At the end of each month, calculate what you have spent that month on household bills, living costs, travel and leisure, as well as on family and friends, the Money Advice Service urges.
Continue to track your spending
Once you have drawn up your first monthly budget, regularly refer back to it during the next month to help yourself in deciding where and what to spend.
As your circumstances change, so do could your finances. For example, you might be tempted to take out a new subscription to a magazine, your household bills could unexpectedly rise or your salary could increase. Hence, your budget should be reviewed monthly.
Look for opportunities where you could cut back
If you’ve noticed that your expenditure keeps brimming over your budget, investigate where you could make cutbacks. It could be a matter of making yourself a “packed lunch” at home instead of buying food, or abandoning your membership of a gym you no longer frequent.
Savings can even be made on big projects like home improvements. Findley Roofing & Building, for example, offers flexible finance options if you want a roofer in Washington, County Durham.
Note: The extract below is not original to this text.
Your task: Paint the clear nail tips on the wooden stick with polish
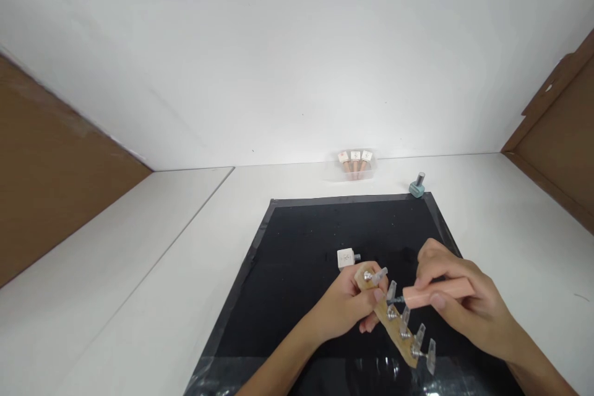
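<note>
My left hand [352,302] is closed around the upper end of a tan wooden strip [394,329]. Several clear false nails [404,320] stand on silver spring-like holders along the strip, which slants down to the right. Between the fingers of my right hand [468,303] is a nail polish brush with a long pink handle [439,292]. Its dark bristle end points left, close to one of the upper false nails; whether it touches cannot be told. A small white square bottle [346,258] with a dark neck lies just beyond my left hand.
Under the hands lies a black mat [297,260] with taped edges on a white table [185,272]. At the back, a clear tray [364,175] holds several pink-handled bottles with white bases. A teal bottle with a silver cap [417,187] stands by the mat's far right corner.
</note>
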A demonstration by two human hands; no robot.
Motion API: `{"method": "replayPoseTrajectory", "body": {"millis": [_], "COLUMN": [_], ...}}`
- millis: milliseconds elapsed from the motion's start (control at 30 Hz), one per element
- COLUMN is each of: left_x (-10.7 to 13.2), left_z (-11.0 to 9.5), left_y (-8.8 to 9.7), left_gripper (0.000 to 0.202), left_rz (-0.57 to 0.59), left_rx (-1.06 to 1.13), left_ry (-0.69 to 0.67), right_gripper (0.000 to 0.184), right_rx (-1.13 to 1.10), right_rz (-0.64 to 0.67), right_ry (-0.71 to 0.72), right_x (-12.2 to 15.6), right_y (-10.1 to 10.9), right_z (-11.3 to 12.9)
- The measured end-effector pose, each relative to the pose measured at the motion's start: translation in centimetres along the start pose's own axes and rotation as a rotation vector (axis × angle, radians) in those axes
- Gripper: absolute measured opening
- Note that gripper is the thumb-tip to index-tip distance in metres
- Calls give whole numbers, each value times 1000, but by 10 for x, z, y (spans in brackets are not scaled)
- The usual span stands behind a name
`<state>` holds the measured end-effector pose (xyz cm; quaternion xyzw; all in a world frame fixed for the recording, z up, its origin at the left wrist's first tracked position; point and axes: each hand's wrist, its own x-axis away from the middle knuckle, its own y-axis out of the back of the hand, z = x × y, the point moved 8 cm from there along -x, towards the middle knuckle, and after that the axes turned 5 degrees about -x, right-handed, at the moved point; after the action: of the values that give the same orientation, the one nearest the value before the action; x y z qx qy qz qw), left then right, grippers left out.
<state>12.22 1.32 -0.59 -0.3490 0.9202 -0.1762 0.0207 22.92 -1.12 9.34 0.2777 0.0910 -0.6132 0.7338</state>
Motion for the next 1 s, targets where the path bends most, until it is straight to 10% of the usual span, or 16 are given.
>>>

Pay off loans and credit cards
If you’ve already built up a worryingly large pile of debt on loans and credit cards, be selective about which debt you focus on paying off first. Initially, look at those debts charging the highest rate of interest, such as credit cards, store cards and personal loans from the bank.
All the same, though, on all of your credit cards and loans, make sure you keep paying at least the minimum amount as required by the terms of your agreements.
Remember to save money, too
This is wise even just to account for potential emergencies, such as boiler breakdowns or enforced absences from work.
Even if you want to save up for a major purchase, The Balance points out that delaying your gratification will give you time to compare prices or even evaluate whether you really need to make that purchase after all.
You can most effectively save by monthly placing some money into a savings account. Saving can even accumulate interest and, thus, earn even more money for you, says Lifehacker.